Publications

Individual- and neighborhood-level contextual factors are associated with Mycobacterium tuberculosis transmission: genotypic clustering of cases in Michigan, 2004-2012

Purpose

Using genotyping data of Mycobacterium tuberculosis isolates from new cases reported to the tuberculosis (TB) surveillance program, we evaluated risk factors for recent TB transmission at both the individual- and neighborhood- levels among U.S.-born and foreign-born populations.

Methods

TB cases (N = 1236) reported in Michigan during 2004 to 2012 were analyzed using multivariable Poisson regression models to examine risk factors for recent transmission cross-sectionally for U.S.-born and foreign-born populations separately.

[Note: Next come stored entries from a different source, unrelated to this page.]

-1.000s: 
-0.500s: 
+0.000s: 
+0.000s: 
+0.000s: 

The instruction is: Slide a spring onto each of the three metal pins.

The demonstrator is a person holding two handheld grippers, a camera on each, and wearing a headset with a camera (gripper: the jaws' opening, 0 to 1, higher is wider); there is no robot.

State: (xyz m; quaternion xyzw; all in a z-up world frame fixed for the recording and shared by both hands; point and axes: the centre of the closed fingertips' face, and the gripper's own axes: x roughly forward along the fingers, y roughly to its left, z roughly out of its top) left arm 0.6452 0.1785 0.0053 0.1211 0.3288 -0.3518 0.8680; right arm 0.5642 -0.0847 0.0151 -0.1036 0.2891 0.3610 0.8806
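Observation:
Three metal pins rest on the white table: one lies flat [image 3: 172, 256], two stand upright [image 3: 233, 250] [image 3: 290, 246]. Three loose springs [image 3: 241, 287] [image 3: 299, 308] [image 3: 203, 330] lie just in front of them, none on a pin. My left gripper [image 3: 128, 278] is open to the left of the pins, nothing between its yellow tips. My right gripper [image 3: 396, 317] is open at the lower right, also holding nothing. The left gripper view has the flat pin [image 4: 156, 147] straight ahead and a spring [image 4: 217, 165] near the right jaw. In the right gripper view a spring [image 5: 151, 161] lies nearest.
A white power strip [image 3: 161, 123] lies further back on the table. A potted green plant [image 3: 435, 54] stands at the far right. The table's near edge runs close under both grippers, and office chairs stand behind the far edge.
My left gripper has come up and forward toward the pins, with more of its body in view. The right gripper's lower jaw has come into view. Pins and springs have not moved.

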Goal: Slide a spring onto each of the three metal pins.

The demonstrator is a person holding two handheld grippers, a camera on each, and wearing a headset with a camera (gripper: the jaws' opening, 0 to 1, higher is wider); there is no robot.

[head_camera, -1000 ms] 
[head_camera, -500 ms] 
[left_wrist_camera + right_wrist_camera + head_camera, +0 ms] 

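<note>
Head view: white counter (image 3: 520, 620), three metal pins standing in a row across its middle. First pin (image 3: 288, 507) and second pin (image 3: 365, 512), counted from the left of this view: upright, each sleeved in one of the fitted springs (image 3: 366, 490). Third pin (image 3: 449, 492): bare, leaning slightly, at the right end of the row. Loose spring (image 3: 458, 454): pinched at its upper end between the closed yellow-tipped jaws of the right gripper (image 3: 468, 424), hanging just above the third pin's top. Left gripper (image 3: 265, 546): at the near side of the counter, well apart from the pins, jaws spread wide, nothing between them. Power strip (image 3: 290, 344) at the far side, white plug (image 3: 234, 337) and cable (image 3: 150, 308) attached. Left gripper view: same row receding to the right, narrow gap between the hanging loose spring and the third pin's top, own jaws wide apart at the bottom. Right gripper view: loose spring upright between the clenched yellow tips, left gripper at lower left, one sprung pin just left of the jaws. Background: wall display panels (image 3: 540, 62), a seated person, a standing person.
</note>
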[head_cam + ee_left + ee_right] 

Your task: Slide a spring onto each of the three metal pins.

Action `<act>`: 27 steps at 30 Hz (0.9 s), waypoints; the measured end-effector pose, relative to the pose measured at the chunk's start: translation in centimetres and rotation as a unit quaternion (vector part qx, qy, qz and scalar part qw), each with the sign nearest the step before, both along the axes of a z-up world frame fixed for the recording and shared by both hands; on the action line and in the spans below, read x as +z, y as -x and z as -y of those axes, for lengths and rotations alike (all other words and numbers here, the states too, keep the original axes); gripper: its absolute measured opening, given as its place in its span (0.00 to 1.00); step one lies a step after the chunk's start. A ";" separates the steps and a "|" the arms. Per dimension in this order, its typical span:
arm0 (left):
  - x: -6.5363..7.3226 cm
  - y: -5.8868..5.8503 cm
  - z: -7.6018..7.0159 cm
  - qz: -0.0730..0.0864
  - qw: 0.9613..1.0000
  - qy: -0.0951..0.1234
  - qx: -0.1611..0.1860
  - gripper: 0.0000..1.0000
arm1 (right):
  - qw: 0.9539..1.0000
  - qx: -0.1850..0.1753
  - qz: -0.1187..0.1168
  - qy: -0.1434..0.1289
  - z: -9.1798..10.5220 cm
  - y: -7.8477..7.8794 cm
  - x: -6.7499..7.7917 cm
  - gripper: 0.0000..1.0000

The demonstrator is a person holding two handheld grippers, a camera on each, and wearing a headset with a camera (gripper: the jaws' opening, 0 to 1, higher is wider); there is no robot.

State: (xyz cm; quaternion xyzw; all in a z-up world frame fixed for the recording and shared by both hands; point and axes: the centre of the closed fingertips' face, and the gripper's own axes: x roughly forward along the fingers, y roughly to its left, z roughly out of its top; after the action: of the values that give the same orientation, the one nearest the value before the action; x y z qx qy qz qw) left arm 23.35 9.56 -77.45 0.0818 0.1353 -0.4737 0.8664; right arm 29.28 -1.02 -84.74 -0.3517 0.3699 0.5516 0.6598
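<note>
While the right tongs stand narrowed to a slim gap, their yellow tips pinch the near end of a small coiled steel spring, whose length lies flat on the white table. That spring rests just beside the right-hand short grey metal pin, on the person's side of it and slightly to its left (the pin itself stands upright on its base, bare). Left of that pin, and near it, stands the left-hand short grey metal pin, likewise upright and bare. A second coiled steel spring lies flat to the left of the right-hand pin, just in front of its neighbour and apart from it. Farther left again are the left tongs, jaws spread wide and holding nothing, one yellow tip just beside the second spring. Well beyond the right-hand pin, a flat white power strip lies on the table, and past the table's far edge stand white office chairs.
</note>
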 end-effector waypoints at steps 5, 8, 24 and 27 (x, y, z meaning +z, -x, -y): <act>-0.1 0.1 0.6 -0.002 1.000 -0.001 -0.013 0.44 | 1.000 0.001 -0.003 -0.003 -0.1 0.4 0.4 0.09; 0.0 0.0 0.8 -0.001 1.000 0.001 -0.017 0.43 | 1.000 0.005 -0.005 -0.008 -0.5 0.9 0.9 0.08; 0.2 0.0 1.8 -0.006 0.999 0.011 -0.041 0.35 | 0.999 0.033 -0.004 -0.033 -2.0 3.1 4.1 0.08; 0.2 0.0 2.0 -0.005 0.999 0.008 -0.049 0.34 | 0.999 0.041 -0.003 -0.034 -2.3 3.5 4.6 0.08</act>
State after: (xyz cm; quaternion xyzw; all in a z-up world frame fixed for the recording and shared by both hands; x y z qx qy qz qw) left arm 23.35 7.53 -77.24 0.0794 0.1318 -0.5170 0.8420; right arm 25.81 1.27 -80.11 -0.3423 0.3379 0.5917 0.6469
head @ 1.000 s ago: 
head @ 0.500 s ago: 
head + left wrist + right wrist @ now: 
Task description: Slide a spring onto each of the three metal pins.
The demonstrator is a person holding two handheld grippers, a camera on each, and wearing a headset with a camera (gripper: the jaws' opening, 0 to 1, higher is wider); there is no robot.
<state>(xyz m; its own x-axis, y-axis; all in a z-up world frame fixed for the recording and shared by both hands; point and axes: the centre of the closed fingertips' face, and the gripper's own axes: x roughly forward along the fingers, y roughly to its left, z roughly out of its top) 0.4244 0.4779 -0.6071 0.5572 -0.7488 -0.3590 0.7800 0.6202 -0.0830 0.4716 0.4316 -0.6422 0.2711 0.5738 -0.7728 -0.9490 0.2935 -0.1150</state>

Recent transmission was defined based on spoligotype and 12-locus-mycobacterial interspersed repetitive unit-variable number tandem repeat typing matches of bacteria from cases that were diagnosed within 1 year of each other. Four classes of predictor variables were examined: demographic factors, known TB risk factors, clinical characteristics, and neighborhood-level factors.

Results

Overall, 22% of the foreign-born cases resulted from recent transmission. Among the foreign-born, race and being a contact of an infectious TB case were significant predictors of recent transmission. More than half (52%) of U.S.-born cases resulted from recent transmission. Among the U.S.-born, recent transmission was predicted by both individual- and neighborhood-level sociodemographic characteristics.

Conclusions

Interventions aimed at reducing TB incidence among foreign-born should focus on reducing reactivation of latent infection. However, reducing TB incidence among the U.S.-born will require decreasing transmission among socially disadvantaged groups at the individual- and neighborhood- levels. This report fills an important knowledge gap regarding the contemporary social context of TB in the United States, thereby providing a foundation for future studies of public health policies that can lead to the development of more targeted, effective TB control.